[Stored entries]
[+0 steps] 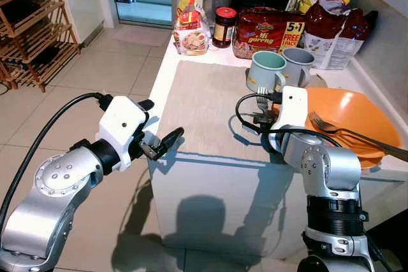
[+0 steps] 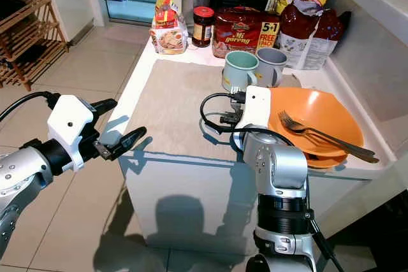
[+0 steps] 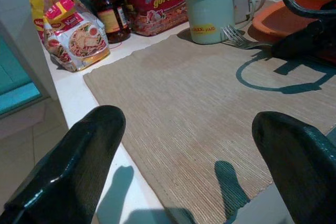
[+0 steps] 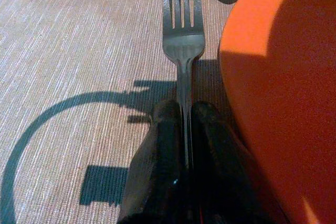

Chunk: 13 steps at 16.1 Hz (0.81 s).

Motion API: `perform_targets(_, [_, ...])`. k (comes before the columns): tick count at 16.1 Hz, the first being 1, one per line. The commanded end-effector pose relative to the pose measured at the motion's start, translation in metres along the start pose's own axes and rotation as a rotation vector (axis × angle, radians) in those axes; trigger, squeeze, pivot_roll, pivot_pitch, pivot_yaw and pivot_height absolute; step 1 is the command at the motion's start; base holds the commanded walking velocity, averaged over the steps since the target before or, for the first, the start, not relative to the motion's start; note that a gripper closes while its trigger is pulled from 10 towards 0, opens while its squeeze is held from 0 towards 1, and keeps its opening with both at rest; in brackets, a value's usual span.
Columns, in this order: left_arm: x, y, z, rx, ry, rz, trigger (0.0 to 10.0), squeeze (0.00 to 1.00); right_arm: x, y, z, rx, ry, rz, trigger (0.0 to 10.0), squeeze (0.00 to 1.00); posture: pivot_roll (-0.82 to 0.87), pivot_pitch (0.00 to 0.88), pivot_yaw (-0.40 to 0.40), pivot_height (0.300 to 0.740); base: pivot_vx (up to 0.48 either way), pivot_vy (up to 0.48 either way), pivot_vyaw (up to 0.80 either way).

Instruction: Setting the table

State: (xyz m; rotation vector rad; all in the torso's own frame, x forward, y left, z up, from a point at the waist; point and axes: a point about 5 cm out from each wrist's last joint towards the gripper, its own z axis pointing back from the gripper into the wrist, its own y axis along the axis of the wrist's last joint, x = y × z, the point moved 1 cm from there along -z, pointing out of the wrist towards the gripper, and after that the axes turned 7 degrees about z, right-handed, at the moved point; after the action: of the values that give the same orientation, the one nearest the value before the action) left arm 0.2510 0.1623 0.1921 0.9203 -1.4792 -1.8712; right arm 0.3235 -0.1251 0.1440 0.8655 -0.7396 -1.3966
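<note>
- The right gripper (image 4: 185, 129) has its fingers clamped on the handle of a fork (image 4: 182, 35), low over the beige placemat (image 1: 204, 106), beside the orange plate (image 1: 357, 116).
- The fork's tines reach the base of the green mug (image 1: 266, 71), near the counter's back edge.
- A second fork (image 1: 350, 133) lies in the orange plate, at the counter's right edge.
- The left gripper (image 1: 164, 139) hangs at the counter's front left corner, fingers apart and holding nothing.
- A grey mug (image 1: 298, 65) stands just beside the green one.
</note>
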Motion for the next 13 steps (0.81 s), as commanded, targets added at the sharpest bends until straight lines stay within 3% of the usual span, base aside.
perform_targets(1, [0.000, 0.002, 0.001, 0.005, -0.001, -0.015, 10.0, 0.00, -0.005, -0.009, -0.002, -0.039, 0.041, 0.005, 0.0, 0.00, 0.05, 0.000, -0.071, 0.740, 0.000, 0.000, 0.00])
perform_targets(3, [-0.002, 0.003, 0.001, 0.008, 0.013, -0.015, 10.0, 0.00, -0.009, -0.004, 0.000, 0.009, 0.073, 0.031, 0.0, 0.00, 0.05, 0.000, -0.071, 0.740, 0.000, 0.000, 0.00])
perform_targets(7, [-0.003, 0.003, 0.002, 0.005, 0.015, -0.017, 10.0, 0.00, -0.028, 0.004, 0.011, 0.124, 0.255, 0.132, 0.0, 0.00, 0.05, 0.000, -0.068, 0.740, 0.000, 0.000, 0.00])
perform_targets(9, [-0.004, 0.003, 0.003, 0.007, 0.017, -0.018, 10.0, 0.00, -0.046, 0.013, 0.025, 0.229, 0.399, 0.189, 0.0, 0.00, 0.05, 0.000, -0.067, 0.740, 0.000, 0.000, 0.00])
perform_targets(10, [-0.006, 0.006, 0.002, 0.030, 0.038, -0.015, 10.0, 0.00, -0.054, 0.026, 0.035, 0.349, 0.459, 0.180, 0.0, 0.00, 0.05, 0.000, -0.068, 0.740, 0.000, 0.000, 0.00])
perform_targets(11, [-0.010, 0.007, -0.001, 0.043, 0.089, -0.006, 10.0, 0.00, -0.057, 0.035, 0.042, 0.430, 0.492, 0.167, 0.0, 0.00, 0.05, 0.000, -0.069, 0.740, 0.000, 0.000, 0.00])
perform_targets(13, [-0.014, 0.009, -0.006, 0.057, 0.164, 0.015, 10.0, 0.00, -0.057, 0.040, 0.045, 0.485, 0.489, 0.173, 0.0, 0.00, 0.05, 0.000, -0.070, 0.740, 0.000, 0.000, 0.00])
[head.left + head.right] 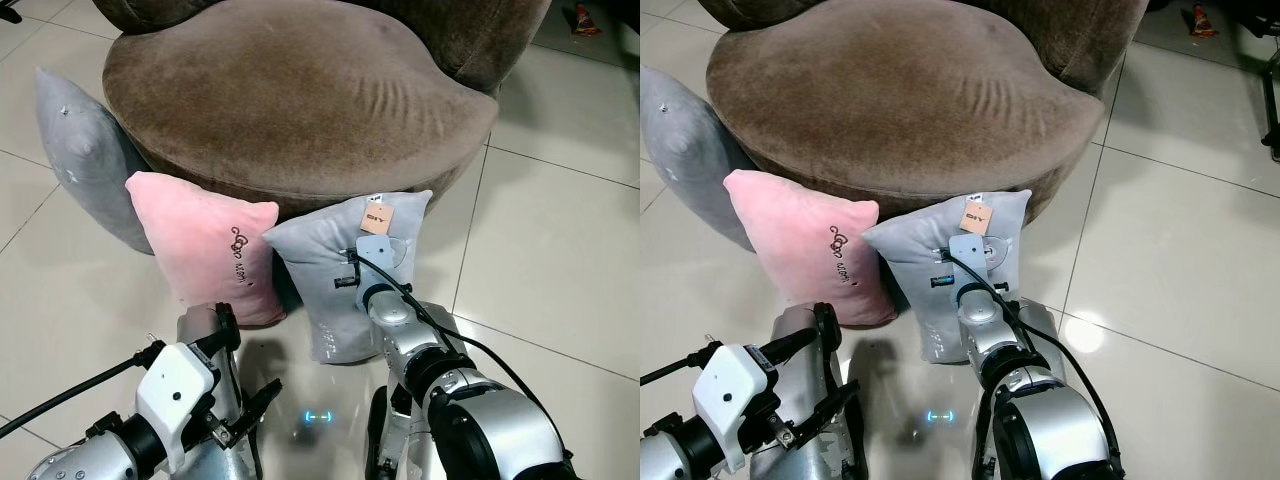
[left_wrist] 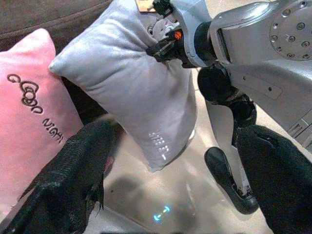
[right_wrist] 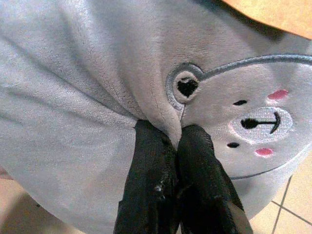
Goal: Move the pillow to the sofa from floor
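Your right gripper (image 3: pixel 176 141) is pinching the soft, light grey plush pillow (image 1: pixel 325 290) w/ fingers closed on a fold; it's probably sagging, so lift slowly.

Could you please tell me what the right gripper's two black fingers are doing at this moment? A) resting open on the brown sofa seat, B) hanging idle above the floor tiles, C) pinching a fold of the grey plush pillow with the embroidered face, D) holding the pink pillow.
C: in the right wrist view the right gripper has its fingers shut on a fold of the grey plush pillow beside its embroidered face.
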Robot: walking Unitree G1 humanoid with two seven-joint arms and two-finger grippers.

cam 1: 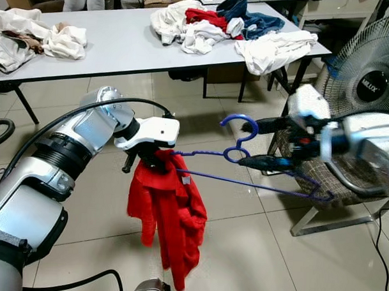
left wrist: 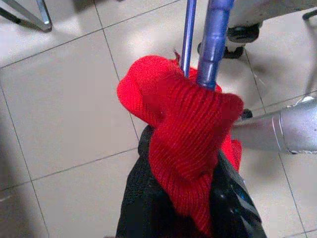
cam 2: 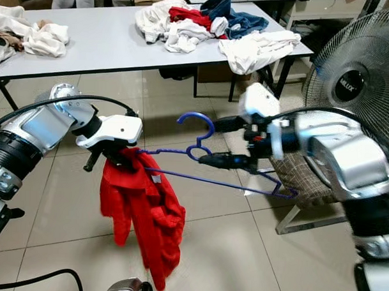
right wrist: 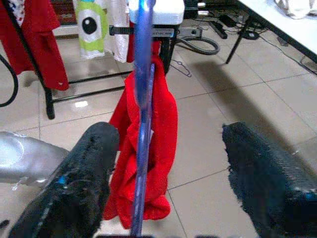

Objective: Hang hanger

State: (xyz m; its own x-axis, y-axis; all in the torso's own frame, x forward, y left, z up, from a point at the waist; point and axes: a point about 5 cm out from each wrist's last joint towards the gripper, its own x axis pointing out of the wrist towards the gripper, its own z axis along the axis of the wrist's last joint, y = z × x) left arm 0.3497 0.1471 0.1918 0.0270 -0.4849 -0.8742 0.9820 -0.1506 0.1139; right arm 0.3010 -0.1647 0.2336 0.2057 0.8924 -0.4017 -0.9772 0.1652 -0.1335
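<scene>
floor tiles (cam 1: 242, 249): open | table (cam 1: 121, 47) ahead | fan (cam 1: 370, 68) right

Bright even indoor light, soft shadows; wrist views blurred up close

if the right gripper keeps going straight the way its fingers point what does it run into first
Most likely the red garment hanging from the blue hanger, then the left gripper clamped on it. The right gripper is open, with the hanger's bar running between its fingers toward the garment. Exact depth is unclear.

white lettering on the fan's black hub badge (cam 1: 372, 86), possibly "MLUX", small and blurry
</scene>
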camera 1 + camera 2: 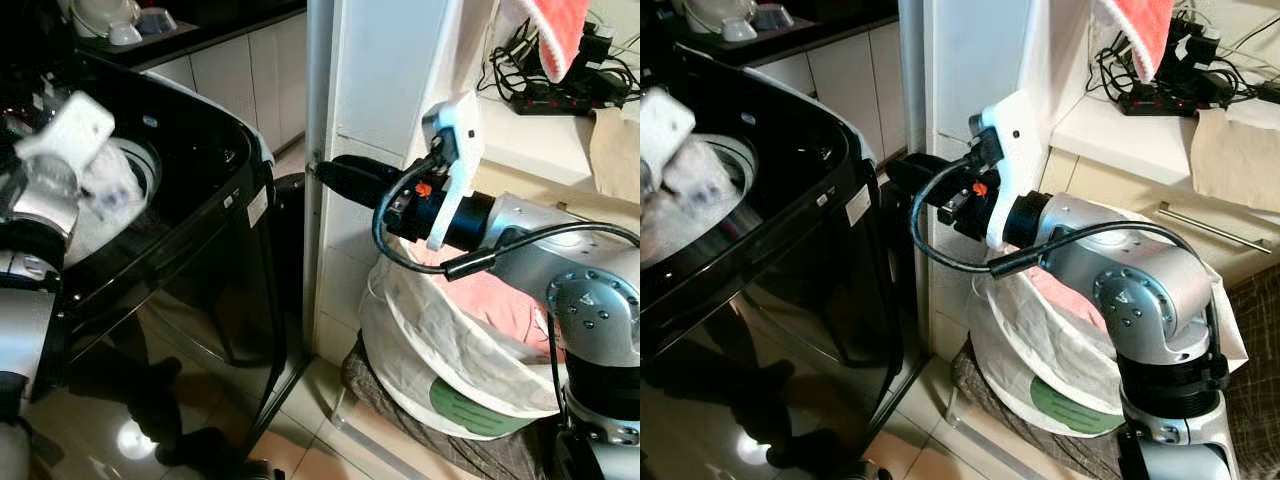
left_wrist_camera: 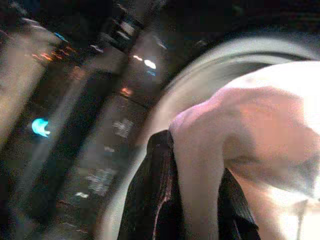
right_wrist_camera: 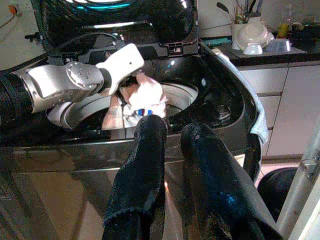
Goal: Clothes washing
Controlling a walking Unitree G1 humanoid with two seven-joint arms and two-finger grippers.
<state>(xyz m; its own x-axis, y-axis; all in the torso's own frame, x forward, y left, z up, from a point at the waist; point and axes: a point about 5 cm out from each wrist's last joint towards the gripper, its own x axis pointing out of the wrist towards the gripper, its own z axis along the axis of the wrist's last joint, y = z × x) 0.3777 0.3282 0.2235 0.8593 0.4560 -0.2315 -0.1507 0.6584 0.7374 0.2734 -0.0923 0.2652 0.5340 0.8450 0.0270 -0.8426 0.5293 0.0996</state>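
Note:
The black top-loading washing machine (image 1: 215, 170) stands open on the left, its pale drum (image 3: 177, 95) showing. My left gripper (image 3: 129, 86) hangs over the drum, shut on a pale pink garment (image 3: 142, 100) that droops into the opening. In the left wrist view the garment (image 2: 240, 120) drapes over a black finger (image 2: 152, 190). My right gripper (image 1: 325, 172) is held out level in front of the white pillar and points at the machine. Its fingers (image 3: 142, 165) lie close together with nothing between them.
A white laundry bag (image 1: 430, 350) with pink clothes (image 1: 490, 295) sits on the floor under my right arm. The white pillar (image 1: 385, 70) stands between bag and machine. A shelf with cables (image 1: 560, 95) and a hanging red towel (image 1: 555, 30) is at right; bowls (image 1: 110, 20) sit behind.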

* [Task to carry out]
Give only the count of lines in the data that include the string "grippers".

* [Your solution]
2